Con esta película nos encontramos ante el manifiesto invisible de este grupo, invisible pero atronador. Una manifestación de ritmos y carnes prietas sin espacio para la retórica, algo parecido a una fiesta. En “Corrupción en Miami” concluyen varios procesos simultáneos que en su origen no tuvieron que ver con el bakalao: las tarjetas de crédito, los clásicos carteles que representan a una mujer y un Pegaso ayuntando a la luz de una luna psicodélica, la eclosión de Chueca, los videoclips, las videoconsolas, la liga de fútbol profesional, el tunning (en general todo lo relacionado con los automóviles), las pandillas latinas, la ropa de marca, el terrorismo internacional, etc. Todo eso cobra sentido en una sociedad necesitada de estímulos como la que defienden los bakalaeros.
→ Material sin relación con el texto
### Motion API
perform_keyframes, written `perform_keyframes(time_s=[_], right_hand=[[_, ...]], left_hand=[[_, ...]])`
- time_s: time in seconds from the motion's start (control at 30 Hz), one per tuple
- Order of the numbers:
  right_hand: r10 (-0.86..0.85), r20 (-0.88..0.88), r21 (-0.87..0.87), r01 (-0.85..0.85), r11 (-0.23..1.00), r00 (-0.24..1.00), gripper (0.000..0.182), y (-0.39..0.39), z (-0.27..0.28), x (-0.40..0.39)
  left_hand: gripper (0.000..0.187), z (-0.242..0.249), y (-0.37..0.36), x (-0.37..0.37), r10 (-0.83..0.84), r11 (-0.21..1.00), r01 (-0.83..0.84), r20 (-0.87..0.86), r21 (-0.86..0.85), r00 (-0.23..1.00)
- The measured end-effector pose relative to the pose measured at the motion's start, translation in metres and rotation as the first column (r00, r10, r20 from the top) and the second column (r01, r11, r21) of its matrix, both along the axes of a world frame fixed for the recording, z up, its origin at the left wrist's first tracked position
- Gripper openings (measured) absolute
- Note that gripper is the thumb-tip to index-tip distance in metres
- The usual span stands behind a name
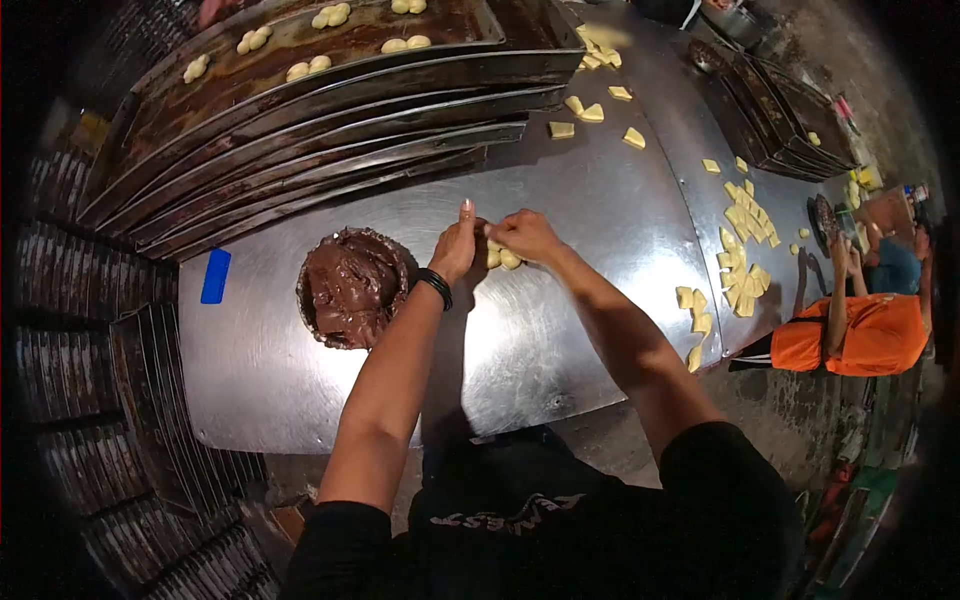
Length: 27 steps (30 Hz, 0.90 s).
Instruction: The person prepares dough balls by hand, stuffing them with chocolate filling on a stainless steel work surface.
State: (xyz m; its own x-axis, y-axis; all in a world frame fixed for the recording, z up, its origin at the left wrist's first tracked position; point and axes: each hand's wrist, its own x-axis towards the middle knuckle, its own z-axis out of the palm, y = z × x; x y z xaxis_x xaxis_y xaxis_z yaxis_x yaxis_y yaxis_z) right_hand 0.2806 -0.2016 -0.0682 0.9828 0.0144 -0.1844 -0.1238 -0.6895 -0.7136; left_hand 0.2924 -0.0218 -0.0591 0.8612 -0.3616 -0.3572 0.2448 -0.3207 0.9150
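My left hand [455,247], with a dark band at the wrist, is over the steel table with its thumb pointing up. Its other fingers curl inward and are mostly hidden, as is anything in them. Close beside it, my right hand [530,237] has its fingers drawn together in a pinch; I cannot make out what they hold. Just below the fingertips sit small pale-yellow dough balls [508,259], partly covered by the hands. To the left of my left hand stands a round bowl of thick chocolate filling [352,285], its rim smeared brown.
Stacked baking trays [330,125] border the table's far left, with paired dough balls [310,68] on top. Cut dough pieces [745,215] lie scattered at right. A blue scraper [215,276] rests at left. A person in an orange shirt [850,335] works at the right end.
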Motion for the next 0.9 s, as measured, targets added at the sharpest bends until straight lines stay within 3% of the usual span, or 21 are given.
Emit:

El movimiento ha transcendido las discotecas y en cierta medida las drogas, para ganar popularidad. Quedan lejos los tiempos en los que lo dominaban grupos ultras que se autodenominaban nacional-bakalaeros. El intento por parte de unos cuantos partidos xenófobos se superó con la victoria aplastante de la estética sobre la política, cuando lo gay conquistó el derecho a la música de baile. Despojada de la amenaza de las ideologías, la imagen del bakala se transformó y los anuncios procedieron a moldear el nuevo canon. Los fachas podían escuchar techno, pero el movimiento le pertenecía a la publicidad. Hoy día se estima que el votante bakalaero es conservador y moderado, aunque no faltan simpatizantes de otros partidos ni abstencionistas por omisión o por convicción.
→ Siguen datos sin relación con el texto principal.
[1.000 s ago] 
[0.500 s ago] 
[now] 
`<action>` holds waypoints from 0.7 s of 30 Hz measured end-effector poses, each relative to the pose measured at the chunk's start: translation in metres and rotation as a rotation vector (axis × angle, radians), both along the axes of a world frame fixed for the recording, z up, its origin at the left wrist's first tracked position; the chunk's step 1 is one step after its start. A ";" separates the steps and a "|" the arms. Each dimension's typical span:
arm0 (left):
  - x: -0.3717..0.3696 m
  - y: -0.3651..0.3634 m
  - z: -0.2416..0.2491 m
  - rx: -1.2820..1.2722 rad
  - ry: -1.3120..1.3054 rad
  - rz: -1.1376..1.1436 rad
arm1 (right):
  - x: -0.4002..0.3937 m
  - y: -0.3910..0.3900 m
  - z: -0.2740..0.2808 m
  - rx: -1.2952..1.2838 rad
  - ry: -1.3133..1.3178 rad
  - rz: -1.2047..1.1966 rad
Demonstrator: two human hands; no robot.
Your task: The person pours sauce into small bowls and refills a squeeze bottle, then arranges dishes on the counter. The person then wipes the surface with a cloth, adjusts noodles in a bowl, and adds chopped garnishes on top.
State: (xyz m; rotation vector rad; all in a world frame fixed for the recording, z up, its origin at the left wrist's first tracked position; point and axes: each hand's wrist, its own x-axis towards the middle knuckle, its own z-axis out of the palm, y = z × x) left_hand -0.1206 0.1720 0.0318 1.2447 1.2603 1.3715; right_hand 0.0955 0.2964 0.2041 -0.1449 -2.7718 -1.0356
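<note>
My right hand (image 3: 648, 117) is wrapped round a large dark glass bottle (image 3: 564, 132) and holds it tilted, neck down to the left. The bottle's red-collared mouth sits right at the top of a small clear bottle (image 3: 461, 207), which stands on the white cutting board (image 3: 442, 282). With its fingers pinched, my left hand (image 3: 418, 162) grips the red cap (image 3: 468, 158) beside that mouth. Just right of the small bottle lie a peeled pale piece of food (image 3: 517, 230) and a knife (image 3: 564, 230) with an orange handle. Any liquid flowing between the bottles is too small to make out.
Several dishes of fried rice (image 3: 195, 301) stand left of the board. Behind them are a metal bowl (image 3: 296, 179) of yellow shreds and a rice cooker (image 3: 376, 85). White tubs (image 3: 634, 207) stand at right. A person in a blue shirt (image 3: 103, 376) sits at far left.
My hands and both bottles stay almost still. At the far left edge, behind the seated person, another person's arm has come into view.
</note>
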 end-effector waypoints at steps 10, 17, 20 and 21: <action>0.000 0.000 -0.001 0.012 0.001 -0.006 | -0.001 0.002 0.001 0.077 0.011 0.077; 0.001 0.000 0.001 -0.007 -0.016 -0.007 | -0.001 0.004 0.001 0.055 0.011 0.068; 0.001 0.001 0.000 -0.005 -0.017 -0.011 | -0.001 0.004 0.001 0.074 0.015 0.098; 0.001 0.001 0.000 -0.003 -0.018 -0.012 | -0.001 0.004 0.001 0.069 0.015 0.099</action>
La influencia de la máquina es tan amplia que el término ya no define nada. Una investigación futura deberá llevar la búsqueda desde los pioneros, ese puñado de obreros con ademanes futuristas y problemas con las drogas, hasta lo que es el movimiento en la actualidad: un filón comercial y la propuesta de ocio que ha asumido el mayor número de jóvenes, jóvenes que también tienen ademanes futuristas y problemas con las drogas.
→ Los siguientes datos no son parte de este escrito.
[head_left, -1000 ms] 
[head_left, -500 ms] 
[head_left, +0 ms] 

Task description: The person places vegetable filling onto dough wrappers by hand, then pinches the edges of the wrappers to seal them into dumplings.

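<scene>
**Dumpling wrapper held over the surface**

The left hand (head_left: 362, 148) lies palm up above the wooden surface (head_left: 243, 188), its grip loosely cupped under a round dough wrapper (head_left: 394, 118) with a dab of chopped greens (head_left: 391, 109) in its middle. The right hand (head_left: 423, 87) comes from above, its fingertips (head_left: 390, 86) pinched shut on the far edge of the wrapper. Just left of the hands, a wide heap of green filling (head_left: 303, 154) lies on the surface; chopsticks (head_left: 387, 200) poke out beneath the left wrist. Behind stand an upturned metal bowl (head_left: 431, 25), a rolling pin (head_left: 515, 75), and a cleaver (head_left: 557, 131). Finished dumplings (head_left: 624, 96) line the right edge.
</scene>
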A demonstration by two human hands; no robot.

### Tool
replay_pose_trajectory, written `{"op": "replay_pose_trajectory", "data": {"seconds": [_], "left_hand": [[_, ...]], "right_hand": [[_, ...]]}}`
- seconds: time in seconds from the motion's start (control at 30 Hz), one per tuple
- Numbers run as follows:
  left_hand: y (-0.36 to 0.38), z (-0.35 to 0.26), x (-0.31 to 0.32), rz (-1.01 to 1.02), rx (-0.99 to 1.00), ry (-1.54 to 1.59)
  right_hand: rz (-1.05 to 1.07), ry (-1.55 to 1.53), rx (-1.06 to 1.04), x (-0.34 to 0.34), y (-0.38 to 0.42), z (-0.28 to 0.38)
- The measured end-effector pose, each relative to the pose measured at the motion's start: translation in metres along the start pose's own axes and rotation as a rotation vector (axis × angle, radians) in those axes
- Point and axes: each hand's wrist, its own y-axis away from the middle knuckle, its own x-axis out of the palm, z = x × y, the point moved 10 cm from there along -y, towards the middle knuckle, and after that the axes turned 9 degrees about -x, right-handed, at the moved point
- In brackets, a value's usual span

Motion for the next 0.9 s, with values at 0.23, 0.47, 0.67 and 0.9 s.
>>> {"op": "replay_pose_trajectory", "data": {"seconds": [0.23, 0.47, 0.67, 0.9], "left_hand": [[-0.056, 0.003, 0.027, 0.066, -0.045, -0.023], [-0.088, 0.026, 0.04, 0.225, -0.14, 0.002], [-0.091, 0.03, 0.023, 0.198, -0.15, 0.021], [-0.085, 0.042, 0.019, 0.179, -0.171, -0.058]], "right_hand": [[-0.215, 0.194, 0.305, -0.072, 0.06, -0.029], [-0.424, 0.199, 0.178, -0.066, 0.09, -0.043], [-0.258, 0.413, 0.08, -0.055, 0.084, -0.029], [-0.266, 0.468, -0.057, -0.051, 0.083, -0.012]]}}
En conclusión, el bakalao ha superado los peores vaticinios del ciberpunk y ha convertido el ocio en una exposición macarra, inequívocamente “Kitsch”. La máquina ha vencido sin dejar rastro. Ha borrado las marcas de rebeldía que en algún momento distinguieron a la juventud, ha aniquilado la cultura del realismo, ha conseguido que abandonemos a la vez la esperanza de una regeneración y el catastrofismo, y nos introduce a su ritmo en el futuro perpetuo. Como en una novela de ciencia ficción, la máquina parece más humana que los humanos, o como dicen los “Daft Punk”, humana después de todo. Es tan obvio lo cutre que ha quedado el futuro que por fuerza nada que no sea humano es responsable de semejante presente.